**What the task asks:** Your answer should repeat exactly the line containing "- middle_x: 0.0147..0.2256" and all lines after it through the end of the material below, with no other text.

**Dataset extract:**
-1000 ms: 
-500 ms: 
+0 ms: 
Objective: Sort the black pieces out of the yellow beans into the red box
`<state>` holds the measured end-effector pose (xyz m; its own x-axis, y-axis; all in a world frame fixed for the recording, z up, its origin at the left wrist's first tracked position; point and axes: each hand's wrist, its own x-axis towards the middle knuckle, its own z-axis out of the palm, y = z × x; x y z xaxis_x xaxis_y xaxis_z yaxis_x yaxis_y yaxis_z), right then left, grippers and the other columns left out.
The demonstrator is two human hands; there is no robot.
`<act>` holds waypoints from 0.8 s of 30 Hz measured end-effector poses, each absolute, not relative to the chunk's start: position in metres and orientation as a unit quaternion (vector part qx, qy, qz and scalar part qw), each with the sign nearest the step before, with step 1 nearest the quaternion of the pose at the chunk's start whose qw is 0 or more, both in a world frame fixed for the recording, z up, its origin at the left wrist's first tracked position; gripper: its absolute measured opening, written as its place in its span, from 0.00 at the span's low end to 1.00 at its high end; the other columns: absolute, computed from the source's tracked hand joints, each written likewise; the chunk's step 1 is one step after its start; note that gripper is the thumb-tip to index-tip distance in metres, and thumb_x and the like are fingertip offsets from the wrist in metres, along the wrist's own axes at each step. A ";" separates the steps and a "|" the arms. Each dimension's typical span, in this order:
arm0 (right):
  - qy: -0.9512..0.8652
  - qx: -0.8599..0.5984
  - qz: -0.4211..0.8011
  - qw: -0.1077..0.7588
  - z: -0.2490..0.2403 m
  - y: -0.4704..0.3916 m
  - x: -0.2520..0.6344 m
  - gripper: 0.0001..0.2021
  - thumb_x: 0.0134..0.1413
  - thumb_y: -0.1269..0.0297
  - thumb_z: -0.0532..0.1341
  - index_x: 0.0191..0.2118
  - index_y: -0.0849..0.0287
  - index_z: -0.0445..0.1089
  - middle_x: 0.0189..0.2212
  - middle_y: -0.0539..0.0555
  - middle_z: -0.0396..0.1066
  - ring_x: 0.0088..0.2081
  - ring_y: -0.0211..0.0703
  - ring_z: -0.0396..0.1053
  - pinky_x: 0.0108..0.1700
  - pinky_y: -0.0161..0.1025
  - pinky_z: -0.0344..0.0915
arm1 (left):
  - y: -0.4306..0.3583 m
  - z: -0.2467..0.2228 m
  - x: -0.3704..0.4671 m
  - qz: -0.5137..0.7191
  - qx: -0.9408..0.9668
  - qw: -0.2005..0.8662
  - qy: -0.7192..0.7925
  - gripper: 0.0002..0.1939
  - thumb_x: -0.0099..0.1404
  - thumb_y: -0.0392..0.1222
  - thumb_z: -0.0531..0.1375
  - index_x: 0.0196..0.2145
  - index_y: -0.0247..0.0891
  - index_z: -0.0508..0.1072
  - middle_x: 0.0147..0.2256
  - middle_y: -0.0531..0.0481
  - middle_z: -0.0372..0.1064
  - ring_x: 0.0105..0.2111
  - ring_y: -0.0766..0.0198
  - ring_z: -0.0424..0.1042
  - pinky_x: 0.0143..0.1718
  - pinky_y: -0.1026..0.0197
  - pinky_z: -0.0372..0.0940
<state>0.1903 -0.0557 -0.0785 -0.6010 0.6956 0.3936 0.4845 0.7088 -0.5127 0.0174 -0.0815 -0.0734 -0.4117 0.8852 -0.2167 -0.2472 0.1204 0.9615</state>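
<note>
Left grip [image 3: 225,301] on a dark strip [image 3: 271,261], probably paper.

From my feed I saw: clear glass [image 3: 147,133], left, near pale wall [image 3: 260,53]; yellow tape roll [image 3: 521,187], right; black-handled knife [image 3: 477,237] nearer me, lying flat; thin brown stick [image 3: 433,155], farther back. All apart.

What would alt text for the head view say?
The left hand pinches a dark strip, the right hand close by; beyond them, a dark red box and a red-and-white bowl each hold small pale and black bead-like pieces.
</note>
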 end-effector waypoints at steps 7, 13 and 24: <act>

**Expected answer:**
  - middle_x: 0.0147..0.2256
  - middle_y: -0.0531..0.0481
  - middle_z: -0.0372..0.1064
  - ring_x: 0.0105..0.2111
  - ring_y: -0.0766..0.0198
  - ring_z: -0.0424..0.1042
  - pinky_x: 0.0143..0.1718
  - pinky_y: -0.1026..0.0197
  - pinky_z: -0.0372..0.0940
<state>0.1903 -0.0557 -0.0785 -0.6010 0.6956 0.3936 0.4845 0.7088 -0.5127 0.0174 -0.0815 -0.0734 -0.4117 0.8852 -0.2167 -0.2472 0.1204 0.9615</state>
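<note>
Left grip [image 3: 225,301] on a dark strip [image 3: 271,261], probably paper.

From my feed I saw: clear glass [image 3: 147,133], left, near pale wall [image 3: 260,53]; yellow tape roll [image 3: 521,187], right; black-handled knife [image 3: 477,237] nearer me, lying flat; thin brown stick [image 3: 433,155], farther back. All apart.

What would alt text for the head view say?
The left hand pinches a dark strip, the right hand close by; beyond them, a dark red box and a red-and-white bowl each hold small pale and black bead-like pieces.
</note>
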 end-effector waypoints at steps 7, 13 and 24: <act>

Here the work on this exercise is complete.